UC Board of Regents voices support for Senate Bill 985
UC President James Milliken at a UC Board of Regents meeting. The board voiced support for a state bill that would put a $23 billion research bond on the November 2026 ballot at its Wednesday meeting. (Maggie Konecky/Daily Bruin senior staff)
The UC Board of Regents voiced support for a state bill that would put a $23 billion research bond on the November 2026 ballot at its Wednesday meeting.
Senate Bill 895 – which the UC sponsored in March – would fund research grants, loans and research facilities if passed by the California Legislature and approved by voters. The regents reviewed the potential impacts of the bill and commended ongoing UC-led research projects during their May meeting held Tuesday and Wednesday at the Meyer and Renee Luskin Conference Center.
Hundreds of supporters of the bill, including UC President James Milliken, rallied for SB 895 outside the state capitol in Sacramento on Monday, according to a UC statement.
State Sen. Scott Wiener proposed the bill in the wake of the Trump administration’s cuts to research funding at the UC and nationwide. United Auto Workers Region 6 – which represents many states on the West Coast, including California – is a co-sponsor of SB 895.
[Related: UC sponsors state Senate bill that proposes $23 billion research bond]
The Trump administration froze $584 million of UCLA’s federal research funds in late July, alleging that the university allowed antisemitism, affirmative action and “men to participate in women’s sports” as reasoning for the freeze. A federal judge restored most of the funding in August and September, and the same judge in November ruled that the Trump administration could not freeze – or threaten to freeze – the UC’s federal research funding.

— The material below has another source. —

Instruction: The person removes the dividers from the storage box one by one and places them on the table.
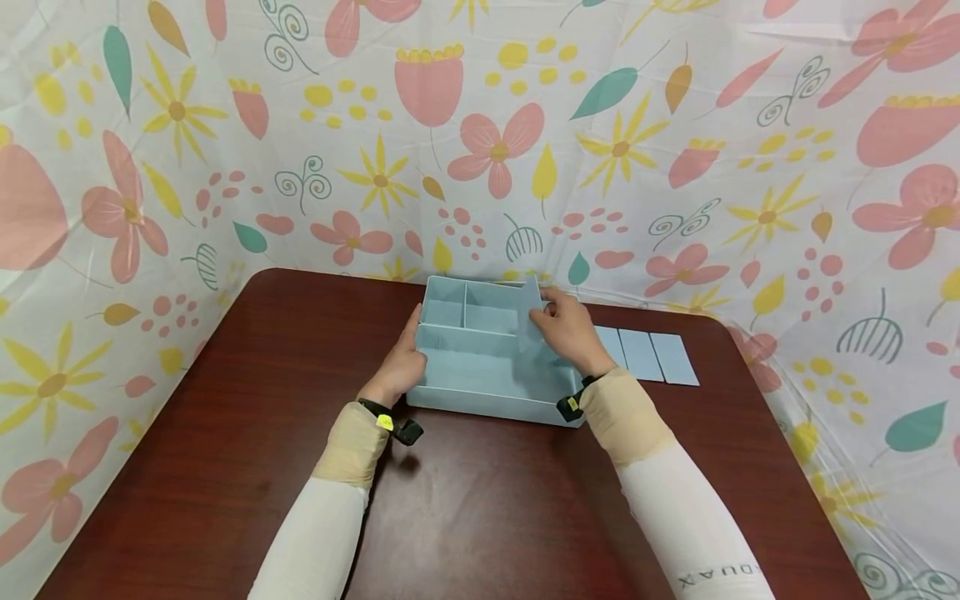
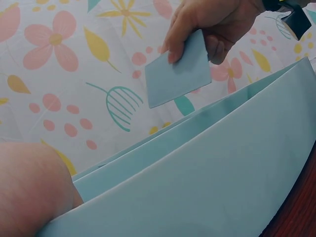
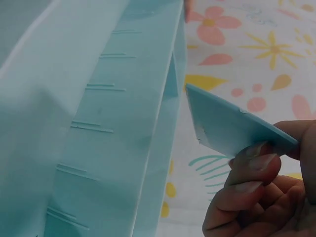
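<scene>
The right hand (image 1: pixel 572 329) pinches a small flat pale-blue plastic divider panel (image 1: pixel 529 315) between thumb and curled fingers (image 3: pixel 247 173), holding it upright over the right part of a shallow pale-blue rectangular plastic organiser tray (image 1: pixel 480 400). The wrist views show the panel clear of the tray walls, not yet seated. The left hand (image 1: pixel 405 360) rests against the tray's left wall with its fingers laid fairly straight along the side, steadying it rather than gripping anything.

The work in hand looks like fitting a divider into the tray. The inner face of one wall carries rows of short raised ribs (image 3: pixel 98 89), which I take to be guide slots. The next move probably calls for lining the panel's edges up with a matching pair of slots, keeping it vertical, and pressing it down evenly while the left hand keeps the tray from sliding.

The tray sits on the dark reddish-brown wooden tabletop (image 1: pixel 480 517), towards the far edge. Dividers already stand in its far-left part, making two small compartments behind a cross wall; the large near section is undivided. No loose contents show in any compartment. Just right of the tray, three more pale-blue flat panels (image 1: pixel 651 357) lie side by side. A flower-patterned white cloth backdrop (image 1: pixel 675 167) surrounds the tabletop.
</scene>
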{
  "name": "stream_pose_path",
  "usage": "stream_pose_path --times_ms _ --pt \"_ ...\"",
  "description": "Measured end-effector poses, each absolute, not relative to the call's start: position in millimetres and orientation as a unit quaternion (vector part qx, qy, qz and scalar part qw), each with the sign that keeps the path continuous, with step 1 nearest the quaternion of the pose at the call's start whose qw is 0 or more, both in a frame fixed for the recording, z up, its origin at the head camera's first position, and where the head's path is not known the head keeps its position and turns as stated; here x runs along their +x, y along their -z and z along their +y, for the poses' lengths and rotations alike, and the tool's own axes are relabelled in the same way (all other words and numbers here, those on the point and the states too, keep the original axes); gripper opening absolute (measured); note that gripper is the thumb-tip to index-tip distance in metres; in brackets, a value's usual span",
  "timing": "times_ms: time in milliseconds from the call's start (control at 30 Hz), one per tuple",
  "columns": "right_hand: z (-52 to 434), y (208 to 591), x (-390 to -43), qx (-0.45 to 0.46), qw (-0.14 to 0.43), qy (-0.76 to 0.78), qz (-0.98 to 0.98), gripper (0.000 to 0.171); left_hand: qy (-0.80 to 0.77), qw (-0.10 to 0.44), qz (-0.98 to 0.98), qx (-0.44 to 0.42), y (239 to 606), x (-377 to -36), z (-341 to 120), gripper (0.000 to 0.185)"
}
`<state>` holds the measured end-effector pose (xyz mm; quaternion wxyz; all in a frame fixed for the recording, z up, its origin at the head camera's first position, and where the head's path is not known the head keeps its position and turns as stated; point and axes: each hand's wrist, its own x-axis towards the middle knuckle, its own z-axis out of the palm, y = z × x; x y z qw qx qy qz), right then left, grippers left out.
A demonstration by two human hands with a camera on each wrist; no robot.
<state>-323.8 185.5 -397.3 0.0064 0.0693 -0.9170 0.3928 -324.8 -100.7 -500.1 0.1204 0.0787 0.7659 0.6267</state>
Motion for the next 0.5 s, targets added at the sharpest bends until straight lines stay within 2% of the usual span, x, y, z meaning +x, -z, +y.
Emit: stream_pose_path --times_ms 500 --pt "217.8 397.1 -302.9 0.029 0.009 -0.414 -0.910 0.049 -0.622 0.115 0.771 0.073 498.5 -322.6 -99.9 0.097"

[Related: Federal Funding Cuts to UCLA]
In a Sept. 3 letter to Wiener, Milliken said the funding cuts threatened the entire UC system, adding that it receives nearly $6 billion in research funding from the federal government annually.

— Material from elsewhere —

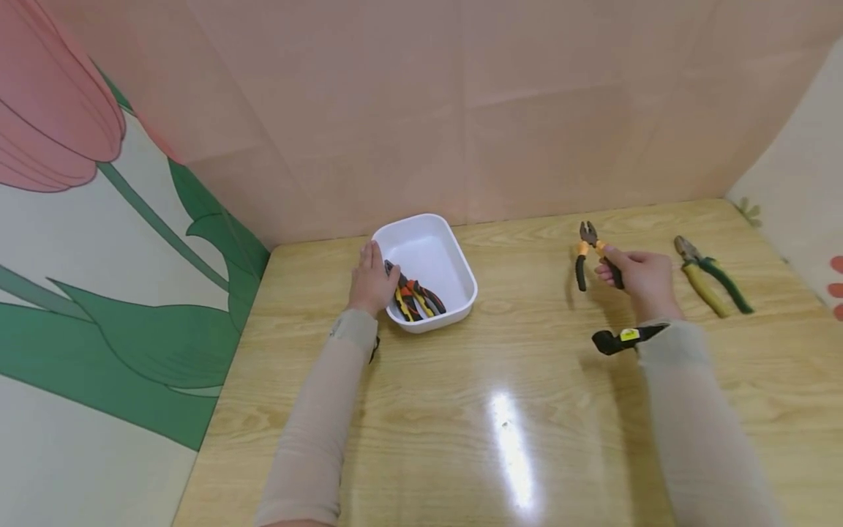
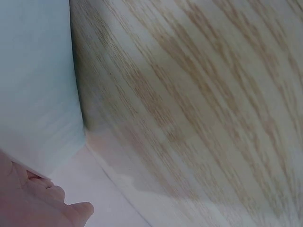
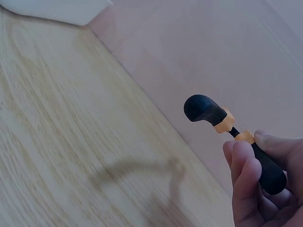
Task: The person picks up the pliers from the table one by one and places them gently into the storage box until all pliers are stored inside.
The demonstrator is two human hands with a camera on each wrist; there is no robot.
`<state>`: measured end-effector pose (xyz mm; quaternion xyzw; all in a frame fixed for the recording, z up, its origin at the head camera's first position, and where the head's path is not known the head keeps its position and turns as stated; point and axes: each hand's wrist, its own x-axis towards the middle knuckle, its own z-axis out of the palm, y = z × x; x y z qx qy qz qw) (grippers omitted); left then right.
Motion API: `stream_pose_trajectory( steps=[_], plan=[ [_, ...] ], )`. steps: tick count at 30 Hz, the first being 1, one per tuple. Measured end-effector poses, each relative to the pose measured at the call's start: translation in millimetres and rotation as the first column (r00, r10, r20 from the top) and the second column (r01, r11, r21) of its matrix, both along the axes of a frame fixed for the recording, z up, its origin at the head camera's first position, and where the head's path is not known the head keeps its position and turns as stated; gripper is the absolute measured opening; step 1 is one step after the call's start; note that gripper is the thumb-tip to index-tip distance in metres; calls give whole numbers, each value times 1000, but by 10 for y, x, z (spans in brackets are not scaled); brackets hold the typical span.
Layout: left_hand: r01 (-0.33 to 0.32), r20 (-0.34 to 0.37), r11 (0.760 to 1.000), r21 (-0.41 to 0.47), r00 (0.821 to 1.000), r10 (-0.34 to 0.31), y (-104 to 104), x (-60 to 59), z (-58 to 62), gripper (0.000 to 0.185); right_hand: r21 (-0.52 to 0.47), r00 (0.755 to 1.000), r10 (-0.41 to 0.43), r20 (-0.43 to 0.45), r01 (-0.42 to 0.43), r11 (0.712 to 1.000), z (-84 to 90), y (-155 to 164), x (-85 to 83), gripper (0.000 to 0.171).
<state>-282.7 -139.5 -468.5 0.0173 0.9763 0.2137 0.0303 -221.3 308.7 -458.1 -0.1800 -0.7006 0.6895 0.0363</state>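
My right hand point(image 1: 637, 277) grips one handle of a pair of black-and-orange pliers point(image 1: 588, 255), lifted above the wooden table point(image 1: 514, 410) with the other handle hanging free. In the right wrist view my fingers point(image 3: 244, 182) curl round the black handle point(image 3: 265, 165) of the pliers point(image 3: 208, 111). My left hand point(image 1: 371, 282) rests flat against the left rim of a white tray point(image 1: 454, 256). The tray holds several pliers point(image 1: 415, 298) with black, orange and yellow handles. In the left wrist view the tray wall point(image 2: 35, 94) and my fingers point(image 2: 52, 208) show.
Another pair of pliers point(image 1: 710, 282) with yellow and green handles lies on the table right of my right hand. A pink wall runs along the back, and a flower-print panel point(image 1: 99, 278) stands at the left. Bare tabletop lies between my arms.
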Motion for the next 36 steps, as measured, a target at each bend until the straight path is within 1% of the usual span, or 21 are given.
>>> stream_pose_trajectory(
  steps=[6,13,15,20,22,31,36],
  plan=[
    [-3,3,1000,3,1000,3,-9,9,5,79,-26,1000,11,-17,-11,1000,27,-102,-31,22],
    [-4,4,1000,5,1000,4,-10,6,3,79,46,999,35,-4,-35,998,71,-218,-52,36],
    [-5,8,1000,6,1000,5,-10,4,3,79,43,999,39,-8,-38,998,80,-247,-59,37],
    [-4,9,1000,3,1000,4,-8,3,4,79,20,999,53,-13,-53,998,100,-298,-73,23],
    [-2,7,1000,-3,1000,2,-7,5,2,78,13,998,58,-16,-58,998,110,-318,-77,21],
    [-9,18,1000,5,1000,9,6,6,-4,78,8,997,66,-36,-66,998,135,-439,-107,22],
    [-11,17,1000,12,1000,11,-3,-2,-11,79,17,997,73,-31,-73,997,144,-510,-117,31]
  ],
)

“What I want to emphasize today is that the continued leadership of the University of California in research is not guaranteed,” Milliken said during the Wednesday meeting. “Our research enterprise depends on a rapidly evolving funding environment.”
The UC’s state governmental relations office emphasized the University’s role in driving workforce development, economic growth and medical innovation in California through research in its report to the Regents.
The regents also praised the University’s existing scientific research, which included $7.48 billion in projects and more than 6,000 contracts and grants in the 2025 fiscal year, according to a report presented to the Board by the UC Office of the President on Wednesday. Recent UC research projects have focused on topics ranging from coastline renewable energy production to a treatment for a rare genetic metabolic disorder, according to the report.
UC researchers conduct more than 8% of the academic research done across the United States, according to the report.
“Bond measures such as the one led by State Senator Wiener are critical for sustaining California as the research powerhouse it is and will help UC preserve its research central to protecting jobs, advancing climate research vital to our state’s agricultural enterprise and supporting life-saving medical innovations for our communities,” said Ahmet Palazoglu, the chair of the UC Academic Senate, during the Tuesday meeting.
Seanbiron Johnson, a second-year mechanical engineering student at UC Berkeley, said he believes the UC should also work to secure funding for social science and humanities research – especially race and ethnic studies-focused research – which are areas the bill does not address. The Trump administration has pursued grant cuts for research across the country that it deems focused on diversity, equity and inclusion.
“The themes of this report are about health, technology, finance, agriculture, which are all imperative,” Johnson said. “Federal cuts to NSF (National Science Foundation) and NIH (National Institutes of Health) grants are to not only STEM labs, but also social science research labs. Research on race, policy, ethnic studies, community health disparities, aren’t getting the same attention.”